Alberta oil producers are falling back on another classic incumbent strategy: driving down costs. If they’re stuck in a declining fuels market, then by gosh they’ll compete harder to be the supplier of that last drop of crude oil. As Alberta premiers and CEOs are fond of saying, the world will always need oil.

But will it need Alberta oil? Alberta light sweet production is about 500,000 barrels per day and faces stiff competition in the North American market, the only one it supplies. Oil sands heavy crude is more competitive in the United States, exporting roughly three million barrels per day into a 5.5 million barrels per day market. Today it’s a low cost, reliable supplier and can more than hold its own against Latin American competitors from Mexico, Venezuela, Brazil, and Colombia.

But it’s also a long way from markets, one of the most carbon-intense crudes on the planet, and production and shipping costs will always be much higher than light crude suppliers.

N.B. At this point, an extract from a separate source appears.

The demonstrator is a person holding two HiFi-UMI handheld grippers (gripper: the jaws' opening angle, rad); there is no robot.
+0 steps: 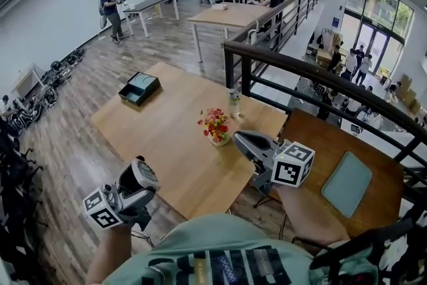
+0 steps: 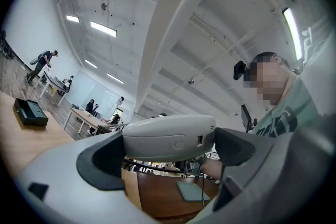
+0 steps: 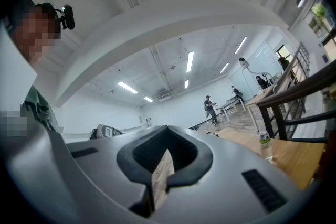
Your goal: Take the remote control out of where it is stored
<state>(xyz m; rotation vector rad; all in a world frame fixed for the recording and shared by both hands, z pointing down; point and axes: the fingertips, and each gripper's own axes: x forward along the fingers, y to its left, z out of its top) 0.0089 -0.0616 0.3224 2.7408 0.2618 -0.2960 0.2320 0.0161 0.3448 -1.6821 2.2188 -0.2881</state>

That said, the oil sands has an option: transitioning from supplying feedstock for refineries to supplying feedstock to an Alberta advanced materials manufacturing industry. Energi Media has reported extensively about this nascent industry (examples here, here, and here). The Alberta government is financing provincial agency Alberta’s Innovate’s bitumen beyond combustion program. A commercial process for turning bitumen into carbon fibre precursor is only two to three years away, according to Dr. Paolo Bomben.

Alberta oil sands CEOs are only mildly interested in helping to build domestic markets for their oil. Instead, their focus is on hydrogen to help decarbonize operations in anticipation of strict new federal emissions regulations. Management thinks the most immediate threat is decarbonization when in fact it is global demand destruction for their product. 

CNRL, Suncor, Cenovus, and Imperial Oil are not even the VW or Toyota of their industry. They misunderstand the existential threat to their business models. They have nowhere to pivot. The only strategy left is to cut costs and ride shrinking markets to whatever fate befalls them, almost certainly failure, another classic incumbent strategy.

Albertans, the constitutional owners of the province’s oil and gas resources, may want a word with the CEOs (like shareholders did with VW and Toyota) before it’s too late.